> [Task requirements] The lines to repeat are those below from the one containing "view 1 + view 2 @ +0" down to the one containing "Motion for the", both included; reproduce them exactly and nothing else.

> [Provided data]

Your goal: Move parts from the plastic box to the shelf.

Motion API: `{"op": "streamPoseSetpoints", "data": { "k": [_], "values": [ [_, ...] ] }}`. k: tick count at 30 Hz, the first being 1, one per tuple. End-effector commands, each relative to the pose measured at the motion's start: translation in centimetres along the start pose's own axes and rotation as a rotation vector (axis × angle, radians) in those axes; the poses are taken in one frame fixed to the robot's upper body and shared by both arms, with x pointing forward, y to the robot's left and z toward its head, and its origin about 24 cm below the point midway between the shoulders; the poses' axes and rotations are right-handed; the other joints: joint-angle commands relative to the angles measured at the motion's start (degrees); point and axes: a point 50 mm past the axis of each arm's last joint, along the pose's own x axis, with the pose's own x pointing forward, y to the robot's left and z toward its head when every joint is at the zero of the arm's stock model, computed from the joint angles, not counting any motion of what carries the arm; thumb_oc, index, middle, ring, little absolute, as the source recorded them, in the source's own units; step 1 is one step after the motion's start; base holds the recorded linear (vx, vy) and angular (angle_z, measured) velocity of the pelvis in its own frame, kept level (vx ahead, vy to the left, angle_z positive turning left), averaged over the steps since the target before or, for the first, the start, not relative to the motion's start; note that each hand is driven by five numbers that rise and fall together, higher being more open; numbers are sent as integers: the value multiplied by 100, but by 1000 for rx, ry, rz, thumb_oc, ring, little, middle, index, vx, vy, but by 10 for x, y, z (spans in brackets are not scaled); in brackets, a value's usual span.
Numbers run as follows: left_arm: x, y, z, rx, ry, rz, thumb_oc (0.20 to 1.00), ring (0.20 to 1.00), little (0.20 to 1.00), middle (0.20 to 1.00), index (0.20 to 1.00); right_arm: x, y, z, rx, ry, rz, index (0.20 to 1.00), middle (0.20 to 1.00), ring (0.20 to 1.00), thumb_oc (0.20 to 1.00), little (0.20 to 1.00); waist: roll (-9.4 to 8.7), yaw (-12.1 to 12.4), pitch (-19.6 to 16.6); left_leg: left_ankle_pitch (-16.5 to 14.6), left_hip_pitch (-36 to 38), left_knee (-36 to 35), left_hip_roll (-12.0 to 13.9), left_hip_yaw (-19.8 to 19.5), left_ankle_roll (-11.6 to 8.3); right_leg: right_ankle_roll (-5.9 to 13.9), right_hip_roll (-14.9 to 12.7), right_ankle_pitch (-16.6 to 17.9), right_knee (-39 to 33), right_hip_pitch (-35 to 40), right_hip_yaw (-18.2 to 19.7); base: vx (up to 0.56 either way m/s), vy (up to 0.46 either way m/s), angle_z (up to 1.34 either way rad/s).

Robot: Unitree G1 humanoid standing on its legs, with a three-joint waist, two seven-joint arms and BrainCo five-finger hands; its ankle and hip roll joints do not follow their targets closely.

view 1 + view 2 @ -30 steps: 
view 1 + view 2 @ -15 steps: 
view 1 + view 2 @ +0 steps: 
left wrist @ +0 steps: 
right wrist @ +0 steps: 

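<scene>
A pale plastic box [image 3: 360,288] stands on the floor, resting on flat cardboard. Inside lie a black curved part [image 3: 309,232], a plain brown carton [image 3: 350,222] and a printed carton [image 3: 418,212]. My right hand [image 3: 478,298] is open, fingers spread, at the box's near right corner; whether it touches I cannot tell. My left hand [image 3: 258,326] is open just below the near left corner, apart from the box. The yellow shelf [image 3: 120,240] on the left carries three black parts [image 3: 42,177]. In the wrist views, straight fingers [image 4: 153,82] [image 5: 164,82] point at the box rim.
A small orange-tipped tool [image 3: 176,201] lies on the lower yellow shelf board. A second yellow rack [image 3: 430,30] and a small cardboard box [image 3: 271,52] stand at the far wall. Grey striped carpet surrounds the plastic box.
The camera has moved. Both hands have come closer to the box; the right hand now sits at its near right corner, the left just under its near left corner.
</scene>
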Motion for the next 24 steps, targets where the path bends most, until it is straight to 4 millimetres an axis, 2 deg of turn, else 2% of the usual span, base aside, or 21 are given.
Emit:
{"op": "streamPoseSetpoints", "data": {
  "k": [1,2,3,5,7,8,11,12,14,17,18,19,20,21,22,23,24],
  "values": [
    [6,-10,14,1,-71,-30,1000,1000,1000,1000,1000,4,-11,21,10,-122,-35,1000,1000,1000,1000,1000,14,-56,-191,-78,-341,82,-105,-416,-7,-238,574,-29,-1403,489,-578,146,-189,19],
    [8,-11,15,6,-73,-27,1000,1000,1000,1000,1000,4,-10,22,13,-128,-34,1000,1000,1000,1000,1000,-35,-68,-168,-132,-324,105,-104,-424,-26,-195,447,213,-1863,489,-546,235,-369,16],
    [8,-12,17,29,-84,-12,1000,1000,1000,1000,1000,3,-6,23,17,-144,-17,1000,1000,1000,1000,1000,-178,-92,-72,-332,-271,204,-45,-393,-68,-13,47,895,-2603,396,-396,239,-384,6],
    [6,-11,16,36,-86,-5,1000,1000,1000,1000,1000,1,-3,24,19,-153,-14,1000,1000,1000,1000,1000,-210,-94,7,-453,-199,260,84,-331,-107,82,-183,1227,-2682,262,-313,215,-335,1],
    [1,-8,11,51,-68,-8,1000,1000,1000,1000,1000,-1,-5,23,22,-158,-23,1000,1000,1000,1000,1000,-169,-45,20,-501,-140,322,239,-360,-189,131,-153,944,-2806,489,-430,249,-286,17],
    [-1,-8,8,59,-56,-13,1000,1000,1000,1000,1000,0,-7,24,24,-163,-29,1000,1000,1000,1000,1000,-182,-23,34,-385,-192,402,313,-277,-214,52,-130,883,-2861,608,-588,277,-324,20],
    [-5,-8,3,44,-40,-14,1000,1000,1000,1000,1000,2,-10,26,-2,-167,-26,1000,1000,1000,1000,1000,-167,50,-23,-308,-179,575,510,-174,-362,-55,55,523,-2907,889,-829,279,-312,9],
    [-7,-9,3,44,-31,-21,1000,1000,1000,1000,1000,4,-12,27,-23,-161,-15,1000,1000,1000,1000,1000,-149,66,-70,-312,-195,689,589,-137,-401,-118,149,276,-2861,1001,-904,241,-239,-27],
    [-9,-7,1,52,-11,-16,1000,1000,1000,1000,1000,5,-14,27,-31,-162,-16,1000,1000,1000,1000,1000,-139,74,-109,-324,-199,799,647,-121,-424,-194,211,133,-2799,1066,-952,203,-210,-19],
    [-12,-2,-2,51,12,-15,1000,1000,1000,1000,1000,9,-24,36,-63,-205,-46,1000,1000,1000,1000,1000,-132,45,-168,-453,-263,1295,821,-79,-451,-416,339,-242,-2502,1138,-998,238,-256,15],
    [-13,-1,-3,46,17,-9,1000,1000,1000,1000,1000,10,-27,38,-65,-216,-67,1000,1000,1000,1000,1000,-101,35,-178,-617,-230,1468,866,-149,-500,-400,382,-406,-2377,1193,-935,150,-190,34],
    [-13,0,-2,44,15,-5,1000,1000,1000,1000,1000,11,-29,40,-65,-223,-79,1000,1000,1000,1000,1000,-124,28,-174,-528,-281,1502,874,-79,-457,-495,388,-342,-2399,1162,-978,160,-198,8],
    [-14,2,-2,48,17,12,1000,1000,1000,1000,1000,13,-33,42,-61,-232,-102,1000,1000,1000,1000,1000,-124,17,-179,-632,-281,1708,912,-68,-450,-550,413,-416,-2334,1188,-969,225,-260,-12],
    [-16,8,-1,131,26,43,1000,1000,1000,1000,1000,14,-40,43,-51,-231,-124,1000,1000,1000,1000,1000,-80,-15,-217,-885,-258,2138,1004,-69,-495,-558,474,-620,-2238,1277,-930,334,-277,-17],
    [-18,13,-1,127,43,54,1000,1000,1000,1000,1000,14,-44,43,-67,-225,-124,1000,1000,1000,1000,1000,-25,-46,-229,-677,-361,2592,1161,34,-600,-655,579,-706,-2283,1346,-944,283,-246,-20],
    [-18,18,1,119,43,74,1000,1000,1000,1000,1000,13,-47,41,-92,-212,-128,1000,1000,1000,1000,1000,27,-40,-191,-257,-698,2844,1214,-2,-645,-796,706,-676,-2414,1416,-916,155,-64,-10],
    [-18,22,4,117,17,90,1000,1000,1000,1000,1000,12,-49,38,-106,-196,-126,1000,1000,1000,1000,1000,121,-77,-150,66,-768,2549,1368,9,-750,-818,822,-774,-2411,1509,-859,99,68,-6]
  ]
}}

> [Reply to the exercise]
view 1 + view 2 @ +0 steps: 
left wrist @ +0 steps: 
right wrist @ +0 steps: 

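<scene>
A pale plastic box [image 3: 360,288] stands on the floor, resting on flat cardboard. Inside lie a black curved part [image 3: 309,232], a plain brown carton [image 3: 350,222] and a printed carton [image 3: 418,212]. My right hand [image 3: 478,298] is open, fingers spread, at the box's near right corner; whether it touches I cannot tell. My left hand [image 3: 258,326] is open just below the near left corner, apart from the box. The yellow shelf [image 3: 120,240] on the left carries three black parts [image 3: 42,177]. In the wrist views, straight fingers [image 4: 153,82] [image 5: 164,82] point at the box rim.
A small orange-tipped tool [image 3: 176,201] lies on the lower yellow shelf board. A second yellow rack [image 3: 430,30] and a small cardboard box [image 3: 271,52] stand at the far wall. Grey striped carpet surrounds the plastic box.
The camera has moved. Both hands have come closer to the box; the right hand now sits at its near right corner, the left just under its near left corner.
</scene>
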Motion for the next 24 steps, targets where the path bends most, until it is straight to 4 millimetres an axis, 2 deg of turn, else 2% of the usual span, base aside, or 21 are given.

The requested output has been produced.